→ Assignment: Every line of the data should be retyped with no difference from the original.
++++++++
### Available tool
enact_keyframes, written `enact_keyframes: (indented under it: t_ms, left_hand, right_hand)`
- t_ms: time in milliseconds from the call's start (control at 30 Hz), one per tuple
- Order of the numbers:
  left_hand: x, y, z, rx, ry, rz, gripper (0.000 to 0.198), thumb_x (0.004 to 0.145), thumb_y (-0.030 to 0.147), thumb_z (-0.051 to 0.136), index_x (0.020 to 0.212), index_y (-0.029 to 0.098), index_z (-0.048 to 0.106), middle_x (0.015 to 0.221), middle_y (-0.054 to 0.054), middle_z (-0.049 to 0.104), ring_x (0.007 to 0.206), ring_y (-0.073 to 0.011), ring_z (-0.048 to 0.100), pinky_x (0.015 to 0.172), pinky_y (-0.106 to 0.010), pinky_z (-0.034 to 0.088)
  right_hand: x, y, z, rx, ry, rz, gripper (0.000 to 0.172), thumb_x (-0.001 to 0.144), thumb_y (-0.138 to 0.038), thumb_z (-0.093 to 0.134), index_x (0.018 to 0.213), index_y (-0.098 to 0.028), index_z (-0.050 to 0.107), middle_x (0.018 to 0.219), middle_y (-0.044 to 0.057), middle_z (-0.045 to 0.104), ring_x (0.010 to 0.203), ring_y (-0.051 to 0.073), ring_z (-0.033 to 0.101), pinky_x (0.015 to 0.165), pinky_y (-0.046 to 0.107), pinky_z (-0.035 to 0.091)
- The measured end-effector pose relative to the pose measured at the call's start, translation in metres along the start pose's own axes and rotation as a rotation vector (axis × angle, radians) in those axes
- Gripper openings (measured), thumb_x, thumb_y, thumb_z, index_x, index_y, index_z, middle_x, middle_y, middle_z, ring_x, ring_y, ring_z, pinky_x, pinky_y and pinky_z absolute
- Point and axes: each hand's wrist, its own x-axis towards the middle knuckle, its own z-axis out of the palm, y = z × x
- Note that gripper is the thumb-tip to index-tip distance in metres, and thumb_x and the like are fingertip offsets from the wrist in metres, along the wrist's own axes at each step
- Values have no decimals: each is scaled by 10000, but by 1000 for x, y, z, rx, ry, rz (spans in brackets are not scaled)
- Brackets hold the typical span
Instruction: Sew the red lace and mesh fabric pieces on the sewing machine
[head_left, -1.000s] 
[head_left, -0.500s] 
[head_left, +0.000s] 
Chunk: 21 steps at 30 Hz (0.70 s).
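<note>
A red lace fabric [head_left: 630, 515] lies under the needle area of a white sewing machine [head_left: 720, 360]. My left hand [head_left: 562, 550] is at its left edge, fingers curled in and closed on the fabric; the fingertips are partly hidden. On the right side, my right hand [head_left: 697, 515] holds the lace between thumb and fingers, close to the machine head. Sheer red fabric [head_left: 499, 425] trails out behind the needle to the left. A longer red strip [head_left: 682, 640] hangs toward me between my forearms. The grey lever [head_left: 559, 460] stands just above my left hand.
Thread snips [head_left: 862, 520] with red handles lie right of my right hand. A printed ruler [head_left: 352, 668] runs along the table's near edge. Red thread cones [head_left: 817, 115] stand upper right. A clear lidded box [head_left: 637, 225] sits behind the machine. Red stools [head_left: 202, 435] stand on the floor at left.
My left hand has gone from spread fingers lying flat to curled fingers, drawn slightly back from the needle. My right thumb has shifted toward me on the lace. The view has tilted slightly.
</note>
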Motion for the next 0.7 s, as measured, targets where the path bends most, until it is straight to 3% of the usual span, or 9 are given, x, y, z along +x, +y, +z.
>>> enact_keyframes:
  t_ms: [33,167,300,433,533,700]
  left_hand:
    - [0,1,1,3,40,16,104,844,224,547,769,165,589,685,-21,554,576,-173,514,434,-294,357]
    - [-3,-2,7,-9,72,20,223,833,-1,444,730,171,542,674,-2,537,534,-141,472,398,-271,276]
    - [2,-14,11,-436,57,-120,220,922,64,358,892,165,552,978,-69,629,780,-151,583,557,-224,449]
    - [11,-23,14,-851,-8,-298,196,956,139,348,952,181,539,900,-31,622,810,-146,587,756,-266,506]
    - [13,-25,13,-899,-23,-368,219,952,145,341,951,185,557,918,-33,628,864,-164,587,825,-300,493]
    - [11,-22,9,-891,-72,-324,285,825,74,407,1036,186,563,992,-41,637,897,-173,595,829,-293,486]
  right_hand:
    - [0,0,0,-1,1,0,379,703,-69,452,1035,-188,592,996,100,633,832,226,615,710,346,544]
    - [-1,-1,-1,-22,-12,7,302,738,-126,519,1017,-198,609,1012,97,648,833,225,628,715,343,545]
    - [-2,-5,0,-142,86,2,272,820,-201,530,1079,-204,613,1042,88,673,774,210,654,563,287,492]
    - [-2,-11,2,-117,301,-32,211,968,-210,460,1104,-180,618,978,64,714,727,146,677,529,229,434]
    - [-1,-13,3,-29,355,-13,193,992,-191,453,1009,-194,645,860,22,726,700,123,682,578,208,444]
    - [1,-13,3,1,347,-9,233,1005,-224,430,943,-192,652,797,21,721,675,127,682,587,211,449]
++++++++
→ Your solution:
### Available tool
enact_keyframes, written `enact_keyframes: (indented under it: t_ms, left_hand, right_hand)`
- t_ms: time in milliseconds from the call's start (control at 30 Hz), one per tuple
- Order of the numbers:
  left_hand: x, y, z, rx, ry, rz, gripper (0.000 to 0.198), thumb_x (0.004 to 0.145), thumb_y (-0.030 to 0.147), thumb_z (-0.051 to 0.136), index_x (0.020 to 0.212), index_y (-0.029 to 0.098), index_z (-0.048 to 0.106), middle_x (0.015 to 0.221), middle_y (-0.054 to 0.054), middle_z (-0.049 to 0.104), ring_x (0.007 to 0.206), ring_y (-0.073 to 0.011), ring_z (-0.048 to 0.100), pinky_x (0.015 to 0.172), pinky_y (-0.106 to 0.010), pinky_z (-0.034 to 0.088)
  right_hand: x, y, z, rx, ry, rz, gripper (0.000 to 0.172), thumb_x (-0.001 to 0.144), thumb_y (-0.138 to 0.038), thumb_z (-0.093 to 0.134), index_x (0.018 to 0.213), index_y (-0.098 to 0.028), index_z (-0.050 to 0.107), middle_x (0.018 to 0.219), middle_y (-0.044 to 0.057), middle_z (-0.045 to 0.104), ring_x (0.010 to 0.203), ring_y (-0.051 to 0.073), ring_z (-0.033 to 0.101), pinky_x (0.015 to 0.165), pinky_y (-0.046 to 0.107), pinky_z (-0.035 to 0.091)
- The measured end-effector pose relative to the pose measured at the call's start, translation in metres along the start pose's own axes and rotation as a rotation vector (axis × angle, radians) in those axes
- Gripper openings (measured), thumb_x, thumb_y, thumb_z, index_x, index_y, index_z, middle_x, middle_y, middle_z, ring_x, ring_y, ring_z, pinky_x, pinky_y and pinky_z absolute
- Point and axes: each hand's wrist, its own x-axis towards the middle knuckle, its own z-axis out of the palm, y = z × x
- Note that gripper is the thumb-tip to index-tip distance in metres, and thumb_x and the like are fingertip offsets from the wrist in metres, along the wrist's own axes at each step
- Values have no decimals: each is scaled by 10000, but by 1000 for x, y, z, rx, ry, rz (spans in brackets are not scaled)
- Brackets hold the typical span
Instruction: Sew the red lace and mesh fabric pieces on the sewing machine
[head_left, -1.000s] 
[head_left, -0.500s] 
[head_left, +0.000s] 
Chunk: 21 steps at 30 Hz (0.70 s).
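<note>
A red lace fabric [head_left: 630, 515] lies under the needle area of a white sewing machine [head_left: 720, 360]. My left hand [head_left: 562, 550] is at its left edge, fingers curled in and closed on the fabric; the fingertips are partly hidden. On the right side, my right hand [head_left: 697, 515] holds the lace between thumb and fingers, close to the machine head. Sheer red fabric [head_left: 499, 425] trails out behind the needle to the left. A longer red strip [head_left: 682, 640] hangs toward me between my forearms. The grey lever [head_left: 559, 460] stands just above my left hand.
Thread snips [head_left: 862, 520] with red handles lie right of my right hand. A printed ruler [head_left: 352, 668] runs along the table's near edge. Red thread cones [head_left: 817, 115] stand upper right. A clear lidded box [head_left: 637, 225] sits behind the machine. Red stools [head_left: 202, 435] stand on the floor at left.
My left hand has gone from spread fingers lying flat to curled fingers, drawn slightly back from the needle. My right thumb has shifted toward me on the lace. The view has tilted slightly.
</note>
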Motion for the next 0.7 s, as measured, targets where the path bends most, until it is straight to 3% of the usual span, or 9 are given, x, y, z along +x, +y, +z.
>>> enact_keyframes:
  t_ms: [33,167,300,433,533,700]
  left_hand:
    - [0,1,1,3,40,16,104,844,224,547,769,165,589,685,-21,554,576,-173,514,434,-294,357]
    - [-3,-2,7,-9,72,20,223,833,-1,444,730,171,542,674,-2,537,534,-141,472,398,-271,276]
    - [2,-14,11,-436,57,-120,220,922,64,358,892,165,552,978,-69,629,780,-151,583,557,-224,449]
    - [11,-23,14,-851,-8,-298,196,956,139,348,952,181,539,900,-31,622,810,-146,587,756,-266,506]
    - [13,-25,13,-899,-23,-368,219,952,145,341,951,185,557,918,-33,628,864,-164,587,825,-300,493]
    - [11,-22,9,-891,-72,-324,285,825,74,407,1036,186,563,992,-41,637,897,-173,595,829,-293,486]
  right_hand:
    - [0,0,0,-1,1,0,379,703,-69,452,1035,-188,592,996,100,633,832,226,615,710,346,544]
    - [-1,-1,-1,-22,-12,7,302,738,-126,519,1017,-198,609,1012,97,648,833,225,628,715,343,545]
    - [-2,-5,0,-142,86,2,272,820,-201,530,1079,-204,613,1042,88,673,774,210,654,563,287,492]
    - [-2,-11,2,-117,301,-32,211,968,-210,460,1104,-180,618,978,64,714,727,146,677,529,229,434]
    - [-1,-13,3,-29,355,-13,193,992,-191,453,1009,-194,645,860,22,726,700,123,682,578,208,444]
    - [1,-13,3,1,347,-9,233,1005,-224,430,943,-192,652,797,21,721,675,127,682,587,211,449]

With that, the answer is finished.